Little Village Discount Mall vendors face eviction Sue Owner – NBC Chicago


A group of vendors at the Little Village Discount Mall have filed a lawsuit against the mall owner and one of the mall’s management companies, they announced Tuesday.

The lawsuit seeks to keep the vendors in business inside the mall until a judge can determine whether the vendors are legal tenants of the mall or simply licensees who can be summarily shut down.

“These people are tenants. At a minimum, you should give them the basic legal rights that any tenant should have,” Ramsin Canon, the class attorney, told a press conference at City Hall.

The group of around 40 vendors had been told by the mall’s owner, Novak Construction, that they would have to vacate the mall by March 26. The vendors’ management, PK Mall Inc., told the group if they didn’t leave in time. , their goods could be confiscated.

Canon said the ownership and management companies view the group as “licensees” of the mall, rather than tenants, meaning they can be closed at will.

“It’s absurd,” he said. “Some of these people have been here for over 30 years.”

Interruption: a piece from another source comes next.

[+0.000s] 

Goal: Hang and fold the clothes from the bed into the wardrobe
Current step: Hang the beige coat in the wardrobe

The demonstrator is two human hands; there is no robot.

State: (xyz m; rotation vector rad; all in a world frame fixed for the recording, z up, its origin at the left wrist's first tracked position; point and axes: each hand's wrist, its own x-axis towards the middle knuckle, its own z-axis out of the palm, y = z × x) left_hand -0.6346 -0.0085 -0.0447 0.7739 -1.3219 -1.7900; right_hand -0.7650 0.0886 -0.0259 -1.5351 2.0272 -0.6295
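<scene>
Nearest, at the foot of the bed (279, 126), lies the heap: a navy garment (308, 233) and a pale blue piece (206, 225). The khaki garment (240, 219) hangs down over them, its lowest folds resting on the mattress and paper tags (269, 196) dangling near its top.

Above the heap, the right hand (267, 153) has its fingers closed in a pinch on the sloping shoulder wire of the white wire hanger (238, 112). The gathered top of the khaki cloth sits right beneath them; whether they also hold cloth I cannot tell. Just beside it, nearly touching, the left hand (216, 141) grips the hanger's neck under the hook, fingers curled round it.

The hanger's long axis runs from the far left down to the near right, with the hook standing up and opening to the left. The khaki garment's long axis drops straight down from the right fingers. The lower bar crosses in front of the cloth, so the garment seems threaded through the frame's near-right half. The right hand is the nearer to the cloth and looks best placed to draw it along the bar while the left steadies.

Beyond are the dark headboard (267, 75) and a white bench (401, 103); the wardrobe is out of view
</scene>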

If a judge determines the sellers are in fact tenants, they could stay in place until their lease expires, Canon said. He added that they had all signed annual leases at different times, meaning they wouldn’t all have to leave at the same time.

The lawsuit, filed Tuesday in Cook County Circuit Court, is the latest action by the group as it seeks to stay in the mall at 26th Street and Albany Avenue.

Last Thursday, dozens of vendors came from the Lower West Side neighborhood to demonstrate outside the Northwest Side offices of Novak Construction. Additionally, at a press conference in February, the band promised they would take legal action if Novak did not work with them to find a solution.

At last week’s protest, a company representative “made it clear” to the group that he would not let them stay at the mall, a salesman told the Sun-Times. Also, on Tuesday evening, the signs in the mall were repainted.

The vendors’ treatment enraged many in Chicago’s immigrant community.

“We are here to express our strongest condemnation of the inhuman order that Novak wants to carry out,” said Netza Roldan, head of the immigrant advocacy group Binational Institute of Human Development.

“Not only will this action affect many small businesses, it will also destroy a community,” he said. “This served as ‘Times Square’ for many years.”

Elvira Arellano, a longtime immigration activist known for seeking refuge from deportation at a church in Chicago, said the mall should be protected for its cultural significance.

People from all over the country, she said, would come to the mall because of its unique offerings and atmosphere, which for many immigrants felt like home.

“They came to identify with this love that is Mexico,” she said.

Michael Loria is a reporter for the Chicago Sun-Times via Report for Americaa non-profit journalism program that aims to strengthen the newspaper’s coverage of South Side and West Side communities.